Indeed, I understood that you were simply providing an example of how one can devise a relatively simple way to lengthen hash computation time. You didn’t claim it generated secure hashes.
There have been known cases where repeated hashing actually converges to some result that is totally redundant, meaningless, and useless.
I read once, somewhere, about one of the first attempts to write a random-number generator, devised (I think) by one of the really early luminaries in the Computer Science field. (We’re talking 1950’s era here, or maybe even 1940’s. Old stuff.) To devise the algorithm, he basically wrote a sort of stream-of-consciousness series of mathematical steps to apply to each random number, to produce the subsequent random number.
Intuitively, it looked random-ish. That is, from reading the sequence of steps, you could not by any means intuitively guess what sequence of numbers you would get, starting with any particular seed. Such was the state of research into random numbers at the time.
Much to everyone’s surprise, the first time they tried to generate a sequence of random numbers with this algorithm, it quickly converged (to zero, I think). The algorithm involved, in certain steps, taking only certain digits of the previous number (something akin to the old mid-squares method), and at some point, a number turned up with a bunch of zero digits in the critical place, and then the sequence was all zero from that point on. Oops.
Let me clarify a bit more. Let’s suppose we have three hashes: a, b, and c. And for conciseness, I’ll call the attack that I mentioned above (where if you have h(A) = B, you can find h© = B) a preimage attack.
a is a weak hash. It is not preimage resistant. It doesn’t matter how many times I repeat a; there’s nothing I can do to make it better. It’s junk and only useful as a toy.
b is a strong hash–it’s preimage resistant. It’s also really slow. So it actually makes a great secure hash! The preimage resistance means that attackers have to brute-force everything, and the slowness means brute-forcing takes a long time. No problems here.
c is also preimage resistant. But it’s super-fast; a million times faster than b! Although attackers have to brute-force things, they can do so quickly because c is so fast. In practice, it’s not as strong as b.

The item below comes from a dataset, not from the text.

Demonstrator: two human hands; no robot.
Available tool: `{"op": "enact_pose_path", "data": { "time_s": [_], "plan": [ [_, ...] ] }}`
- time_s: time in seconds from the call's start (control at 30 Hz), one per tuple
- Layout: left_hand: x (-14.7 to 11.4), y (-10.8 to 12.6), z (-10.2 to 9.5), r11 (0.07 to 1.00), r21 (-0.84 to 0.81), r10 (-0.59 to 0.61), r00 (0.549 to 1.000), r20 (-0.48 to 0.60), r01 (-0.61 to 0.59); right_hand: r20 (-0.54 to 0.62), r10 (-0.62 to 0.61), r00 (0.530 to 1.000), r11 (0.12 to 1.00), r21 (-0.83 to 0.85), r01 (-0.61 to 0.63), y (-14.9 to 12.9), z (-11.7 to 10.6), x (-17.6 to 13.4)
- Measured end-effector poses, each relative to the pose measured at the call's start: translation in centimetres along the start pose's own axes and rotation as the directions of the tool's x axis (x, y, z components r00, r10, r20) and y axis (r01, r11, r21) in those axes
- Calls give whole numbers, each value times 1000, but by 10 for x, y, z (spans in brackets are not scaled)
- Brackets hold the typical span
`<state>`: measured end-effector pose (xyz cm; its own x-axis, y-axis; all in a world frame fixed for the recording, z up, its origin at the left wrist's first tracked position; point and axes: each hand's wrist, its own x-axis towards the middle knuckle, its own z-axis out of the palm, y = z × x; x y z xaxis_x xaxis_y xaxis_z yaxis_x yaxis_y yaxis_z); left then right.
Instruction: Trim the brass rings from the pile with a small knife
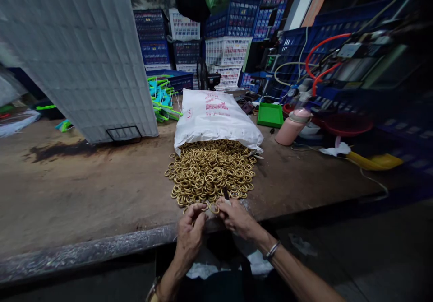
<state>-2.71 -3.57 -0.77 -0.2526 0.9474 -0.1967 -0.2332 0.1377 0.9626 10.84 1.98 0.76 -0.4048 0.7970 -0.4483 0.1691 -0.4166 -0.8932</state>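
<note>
A heap of brass-coloured rings spills from the mouth of a white sack with red print, lying on the wooden table. Close to the table's front edge, my left hand pinches a ring between thumb and fingers. My right hand, just beside it, grips another ring at the fingertips. A dark, narrow strip sticks up from the right hand's fingers; its kind is unclear. The two hands are close but apart, at the near side of the heap.
A tall pale ribbed panel stands on the left of the table. On the right are a green tray, a pink bottle, a yellow scoop-like piece and a machine with red hoses. Stacked crates fill the back.
</note>
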Motion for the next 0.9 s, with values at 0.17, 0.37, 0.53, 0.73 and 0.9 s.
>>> {"op": "enact_pose_path", "data": {
  "time_s": [0.17,0.37,0.53,0.73,0.9],
  "plan": [
    [1,3,3,963,129,226,971,84,-235,161,87,983,986,130,-109,-4,2,-9],
    [1,2,-1,921,272,245,957,158,-280,215,99,972,986,109,-124,1,4,-9],
    [1,-3,-3,841,422,304,941,147,-338,-12,-122,992,990,-75,121,9,4,-7],
    [-2,6,3,908,321,216,958,188,-268,-71,-310,948,910,-310,275,6,7,-7],
    [-5,9,5,987,147,-86,978,189,58,-135,-352,926,871,-410,272,3,11,-7]
  ]
}}
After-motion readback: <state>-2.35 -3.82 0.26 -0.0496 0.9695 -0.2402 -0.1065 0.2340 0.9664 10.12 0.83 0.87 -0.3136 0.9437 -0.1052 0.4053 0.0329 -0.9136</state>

However, we can make c slower by repeating it a million times. Now, it’s just as good as b was for security purposes. You haven’t made it stronger, exactly, but you have made it provably slower. It’s still preimage resistant and repeating it doesn’t change this.
c is then the superior hash because when we don’t need this kind of security (such as in the instances that Sensgoid mentioned), it’s fast. And when we do need the slowness, we can just repeat it and be confident that we aren’t losing strength.
Yeah–probably inevitable if your hash isn’t very good.
In fact, many hashes are probably prone to this to a very minor degree. It’s likely that any hash function will have an input that hashes to itself (~63% probability for a good hash); a “fixed point”. So if you repeat a hash enough times, eventually it will jump around until it hits the fixed point. But that will require zillions of iterations; way more than you would ever use in practice. So for good hash functions, it’s not a worry. Plus its fixable by adding an iteration-dependent salt.
No. You’re making claims without proof, some of which are demonstrably wrong.
First, repeating a hash N times does not necessarily make it N times slower for an attacker. Your own example of a simple hash refutes this. A hash that is a linear combination of the input, iterated a million times, is still a linear combination of the input and can be computed in the same amount of time as the original hash. Real hashes are more complicated of course but you would need to mathematically prove that a given hash which takes T amount of time, iterated N times can’t be computed in less than N*T. This in general would be very difficult to show, especially since it’s probably false for most hashes. For some hashes, iterating it may make it EASIER to find collisions. You can’t know whether this is true or not without very difficult analysis.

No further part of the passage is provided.